→ Problem
No pictures go into the copy. Write out every line below exactly.
☆ ☆ ☆ ☆
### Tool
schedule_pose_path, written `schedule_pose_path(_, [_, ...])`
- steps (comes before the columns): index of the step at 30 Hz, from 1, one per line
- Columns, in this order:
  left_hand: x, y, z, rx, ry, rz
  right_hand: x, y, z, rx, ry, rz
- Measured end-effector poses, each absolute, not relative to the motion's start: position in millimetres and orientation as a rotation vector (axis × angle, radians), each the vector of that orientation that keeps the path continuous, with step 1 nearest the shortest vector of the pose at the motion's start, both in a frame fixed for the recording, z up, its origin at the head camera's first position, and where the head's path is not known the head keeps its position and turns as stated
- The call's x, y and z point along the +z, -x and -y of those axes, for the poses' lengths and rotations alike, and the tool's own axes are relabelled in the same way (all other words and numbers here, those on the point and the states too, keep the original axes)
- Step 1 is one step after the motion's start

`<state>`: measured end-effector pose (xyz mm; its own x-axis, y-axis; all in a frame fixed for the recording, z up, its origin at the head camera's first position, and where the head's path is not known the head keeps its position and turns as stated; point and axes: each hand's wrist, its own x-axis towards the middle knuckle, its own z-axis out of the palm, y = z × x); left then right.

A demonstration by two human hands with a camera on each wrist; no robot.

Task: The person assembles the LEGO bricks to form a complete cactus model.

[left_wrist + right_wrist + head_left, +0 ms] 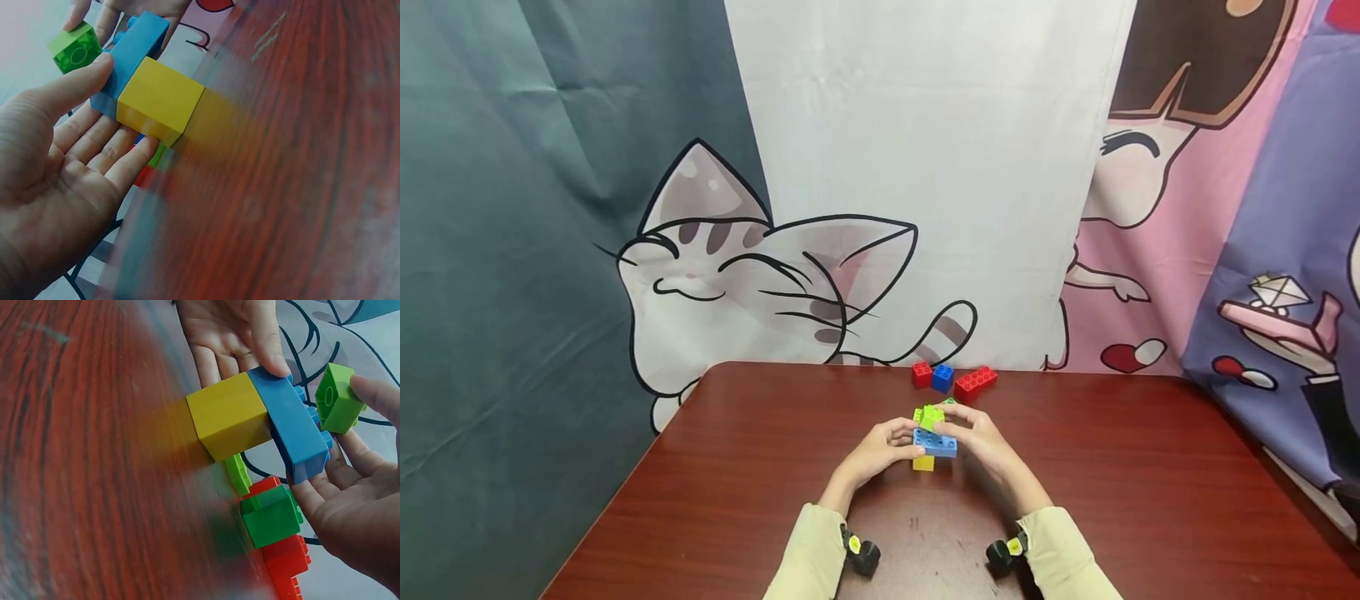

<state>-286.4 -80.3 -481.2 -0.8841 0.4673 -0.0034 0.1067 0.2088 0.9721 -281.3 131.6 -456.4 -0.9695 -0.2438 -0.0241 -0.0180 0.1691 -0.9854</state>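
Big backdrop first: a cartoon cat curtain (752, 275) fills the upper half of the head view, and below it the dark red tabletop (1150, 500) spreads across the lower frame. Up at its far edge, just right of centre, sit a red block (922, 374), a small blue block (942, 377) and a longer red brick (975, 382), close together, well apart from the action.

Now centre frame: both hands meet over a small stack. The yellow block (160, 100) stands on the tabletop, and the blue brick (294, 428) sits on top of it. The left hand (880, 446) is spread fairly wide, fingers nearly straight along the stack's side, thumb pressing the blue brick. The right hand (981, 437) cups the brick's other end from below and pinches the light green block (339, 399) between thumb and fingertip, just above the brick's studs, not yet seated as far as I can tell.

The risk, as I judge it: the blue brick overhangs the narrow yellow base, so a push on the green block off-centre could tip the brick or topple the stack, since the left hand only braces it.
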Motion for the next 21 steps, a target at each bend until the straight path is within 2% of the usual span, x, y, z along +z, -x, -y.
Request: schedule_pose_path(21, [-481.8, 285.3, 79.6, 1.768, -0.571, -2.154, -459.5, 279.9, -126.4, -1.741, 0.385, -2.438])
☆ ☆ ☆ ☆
→ Exercise answer
### Tool
schedule_pose_path, written `schedule_pose_path(_, [_, ...])`
- steps (comes before the columns): index of the step at 30 Hz, from 1, one per line
- Columns, in this order:
  left_hand: x, y, z, rx, ry, rz
  right_hand: x, y, z, rx, ry, rz
- Measured end-effector poses, each absolute, not relative to the motion's start: position in millimetres and orientation as a rotation vector (axis × angle, radians), each the vector of that orientation that keeps the path continuous, with step 1 nearest the shortest vector of the pose at the motion's start, both in a frame fixed for the recording, z up, its origin at the head camera's first position, and where the head's path is not known the head keeps its position and turns as stated
- The call's x, y and z point along the +z, -x and -y of those axes, for the poses' lengths and rotations alike, and the tool's own axes are relabelled in the same way (all other words and numbers here, those on the point and the states too, keep the original axes)
- Step 1 is one step after the motion's start

`<state>`: measured end-effector pose (xyz mm; its own x-axis, y-axis; all in a frame fixed for the recording, z up, its origin at the head camera's first position, and where the head's path is not known the head keeps its position and turns as stated; point and axes: each hand's wrist, its own x-axis towards the middle knuckle, its own z-axis out of the palm, y = z × x); left then right.

A demonstration by two human hands with a camera on each wrist; no robot.

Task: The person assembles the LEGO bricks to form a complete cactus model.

[left_wrist + right_wrist + head_left, +0 ms] 

<state>-286.4 -80.3 -481.2 -0.8841 0.4673 -0.0034 0.1067 0.2088 0.9721 -281.3 131.6 -456.4 -0.9695 -0.2438 -0.0241 -0.0180 0.1691 -0.9854</state>
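Big backdrop first: a cartoon cat curtain (752, 275) fills the upper half of the head view, and below it the dark red tabletop (1150, 500) spreads across the lower frame. Up at its far edge, just right of centre, sit a red block (922, 374), a small blue block (942, 377) and a longer red brick (975, 382), close together, well apart from the action.

Now centre frame: both hands meet over a small stack. The yellow block (160, 100) stands on the tabletop, and the blue brick (294, 428) sits on top of it. The left hand (880, 446) is spread fairly wide, fingers nearly straight along the stack's side, thumb pressing the blue brick. The right hand (981, 437) cups the brick's other end from below and pinches the light green block (339, 399) between thumb and fingertip, just above the brick's studs, not yet seated as far as I can tell.

The risk, as I judge it: the blue brick overhangs the narrow yellow base, so a push on the green block off-centre could tip the brick or topple the stack, since the left hand only braces it.
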Motion for the next 21 steps, a target at each bend until the straight path is within 2% of the usual span, x, y, z along +z, -x, -y.
Request: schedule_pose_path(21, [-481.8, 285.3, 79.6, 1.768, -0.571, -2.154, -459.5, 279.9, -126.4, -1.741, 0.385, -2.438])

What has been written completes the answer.